With more than 500 employees, the Seattle-based foundation is comprised of three program groups: Global Health, Global Development, and the U.S. Program, each led by a president.
At Microsoft, Raikes is being replaced by an executive from outside the company’s ranks — Stephen Elop, who until his hiring by Microsoft in January, was chief operating officer (COO) at Juniper Networks.
Help with Silverlight?
Elop was previously president of worldwide field operations for Adobe Systems, a role he got when Adobe bought out his former company, Macromedia, in 2005, where he was president and CEO. It is thought that his experience with Flash will help Microsoft get a leg up with its emerging Silverlight technology.
MBD is one of three product divisions in Microsoft’s current organization. The other two are the Platforms and Services Division, headed by president Kevin Johnson, and the Entertainment and Devices Division, led by president Robbie Bach.
Besides heading MBD, which included responsibility for both Office and the Microsoft Dynamics branded products, Raikes served as senior vice president of Microsoft North America. He was also group vice president of Microsoft’s worldwide sales and support. Raikes, who is one of Microsoft’s largest individual shareholders with more than 5 million shares, is also one of the co-owners of the Seattle Mariners professional baseball team.
The Bill and Melinda Gates Foundation has the largest endowment of any charity – consisting of contributions by the Gates family as well as friend Warren Buffett, who committed most of his over $30 billion fortune in 2006. Bill and Melinda Gates were named – along with U2 singer Bono – Time magazine’s “Person of the Year” in 2005 for their charitable work. Bill Gates has announced that he will retire from day-to-day activities at Microsoft as of the end of June to concentrate full-time on the foundation as well.

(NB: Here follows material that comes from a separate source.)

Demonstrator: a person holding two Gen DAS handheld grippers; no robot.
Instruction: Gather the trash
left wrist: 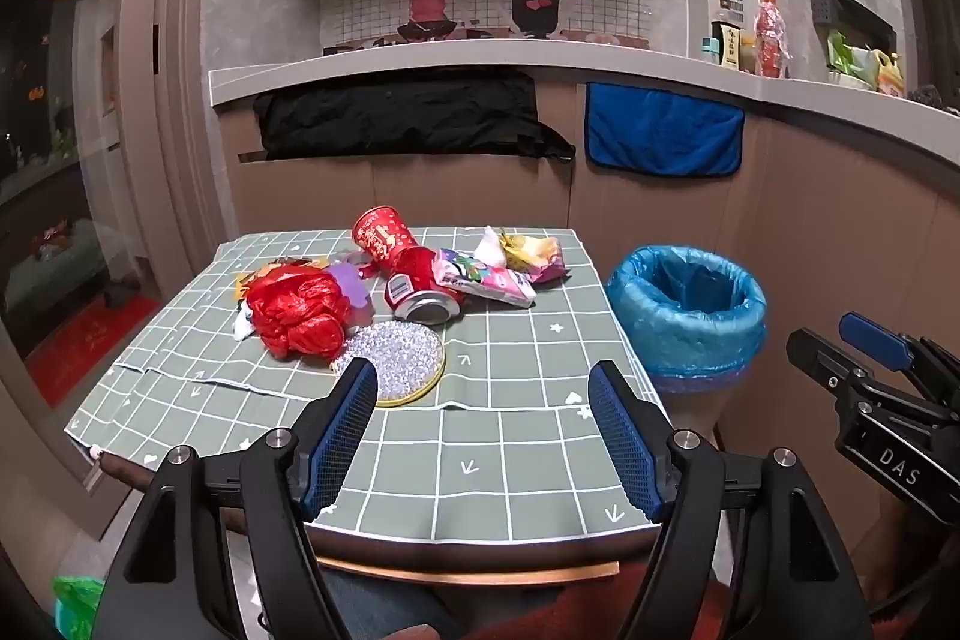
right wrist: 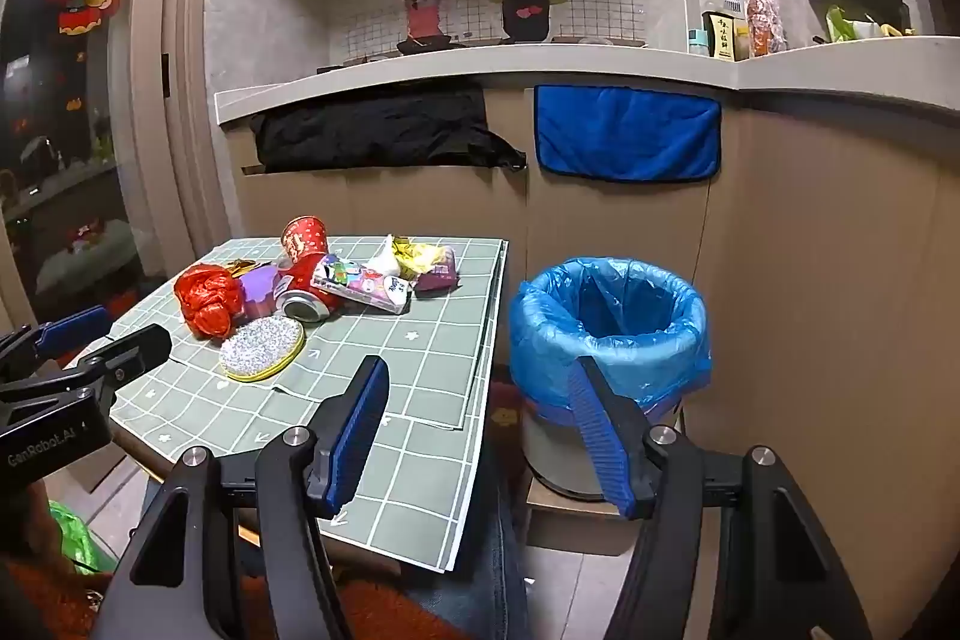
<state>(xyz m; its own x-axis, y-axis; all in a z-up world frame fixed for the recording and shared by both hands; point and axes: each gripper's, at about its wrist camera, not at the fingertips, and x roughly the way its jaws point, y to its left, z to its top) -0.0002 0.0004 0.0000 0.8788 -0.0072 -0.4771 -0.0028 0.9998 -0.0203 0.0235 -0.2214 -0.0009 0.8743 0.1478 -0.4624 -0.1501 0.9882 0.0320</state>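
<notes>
Trash lies piled at the far side of a small table (left wrist: 528, 466) with a green checked cloth: a crumpled red plastic bag (left wrist: 297, 310), a red paper cup (left wrist: 382, 230), a crushed red can (left wrist: 420, 289), a pink tissue pack (left wrist: 483, 276), crumpled wrappers (left wrist: 534, 253) and a round silver scouring pad (left wrist: 399, 358). A bin (left wrist: 690, 316) lined with a blue bag stands right of the table. My left gripper (left wrist: 483, 376) hovers open over the table's near half, with nothing between its fingers. My right gripper (right wrist: 480, 370) is open and empty between the table's right edge and the bin (right wrist: 612, 334).
A curved counter (left wrist: 540, 61) runs behind the table, with a black cloth (left wrist: 408, 115) and a blue towel (left wrist: 663, 130) hanging from it and bottles (left wrist: 771, 34) on top. A glass door (left wrist: 54, 160) is at the left. A green bag (left wrist: 75, 604) lies on the floor.
</notes>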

Since its formation in 1997, the foundation has done a good job of avoiding the pitfalls that it might have fallen into in deciding what to focus on, said one analyst.

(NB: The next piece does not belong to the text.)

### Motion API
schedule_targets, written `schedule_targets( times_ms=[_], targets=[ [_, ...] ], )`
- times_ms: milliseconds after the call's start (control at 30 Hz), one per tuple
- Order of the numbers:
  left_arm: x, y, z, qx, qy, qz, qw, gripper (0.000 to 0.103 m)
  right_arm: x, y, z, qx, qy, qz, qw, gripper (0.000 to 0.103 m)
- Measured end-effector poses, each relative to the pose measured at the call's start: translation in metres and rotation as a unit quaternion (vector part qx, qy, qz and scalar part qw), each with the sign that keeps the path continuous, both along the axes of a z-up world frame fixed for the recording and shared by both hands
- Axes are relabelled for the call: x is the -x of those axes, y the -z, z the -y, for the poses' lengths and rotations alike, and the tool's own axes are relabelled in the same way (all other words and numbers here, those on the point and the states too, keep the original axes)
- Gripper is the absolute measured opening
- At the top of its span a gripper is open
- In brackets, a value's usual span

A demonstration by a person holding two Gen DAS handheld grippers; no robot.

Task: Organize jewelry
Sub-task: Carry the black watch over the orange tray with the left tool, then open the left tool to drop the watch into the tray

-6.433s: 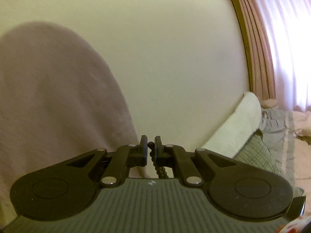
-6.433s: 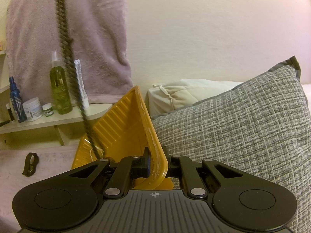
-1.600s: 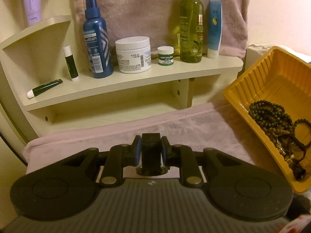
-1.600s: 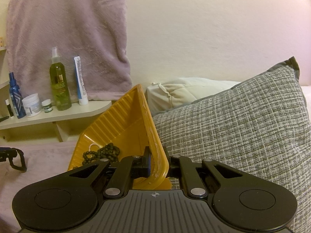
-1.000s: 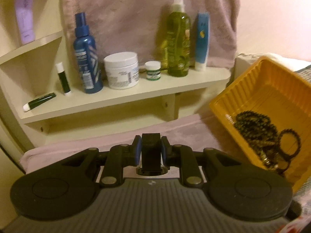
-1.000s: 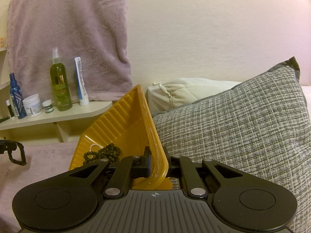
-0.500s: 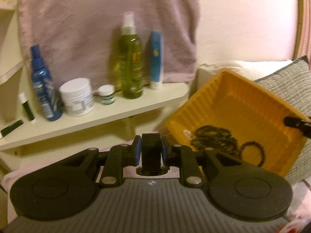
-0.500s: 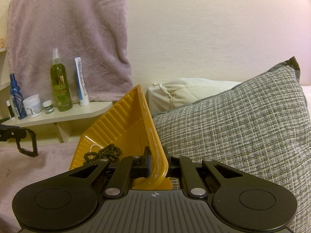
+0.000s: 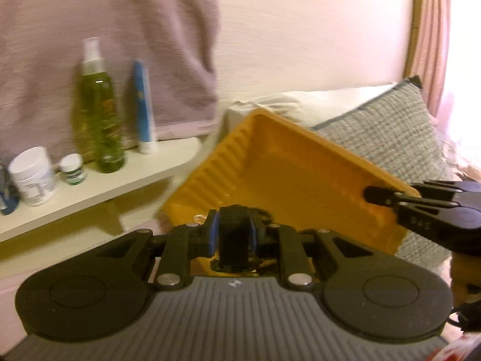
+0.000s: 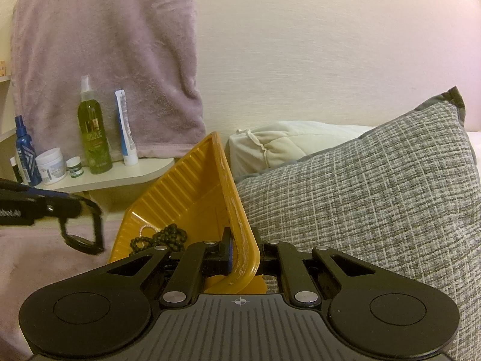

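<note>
While my left gripper (image 9: 234, 233) stays clamped on a black looped strap band (image 9: 234, 240), the ribbed yellow plastic tray (image 9: 300, 177) lies just ahead and to its right, where a second ago it sat far right. From my right gripper (image 10: 240, 255), shut on the tray's near rim and tilting it, the band (image 10: 81, 225) hangs left of the tray, nearer than before; dark bead strands (image 10: 162, 237) rest inside.

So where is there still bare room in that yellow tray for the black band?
The tray's upper ribbed floor, toward the pillow, is bare. Its low corner is crowded with beads, and the right gripper grips one rim.
</note>
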State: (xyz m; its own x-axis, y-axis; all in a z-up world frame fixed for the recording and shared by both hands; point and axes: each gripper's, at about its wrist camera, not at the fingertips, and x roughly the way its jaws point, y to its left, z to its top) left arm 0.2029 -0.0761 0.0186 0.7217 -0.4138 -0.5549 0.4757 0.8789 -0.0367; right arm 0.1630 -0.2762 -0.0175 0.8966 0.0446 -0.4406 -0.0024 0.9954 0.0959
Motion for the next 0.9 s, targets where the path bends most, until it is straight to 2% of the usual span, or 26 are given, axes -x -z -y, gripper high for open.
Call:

“The business model is different, but Bill is applying the lessons he learned in the software business to the philanthropic business,” Dwight Davis, vice president at Ovum, told InternetNews.com.
Davis said that choosing someone with Raikes’ business skills who is already well known to the foundation’s founders, to run the organization is likely a good move.
“Raikes is a pretty talented guy,” Davis said.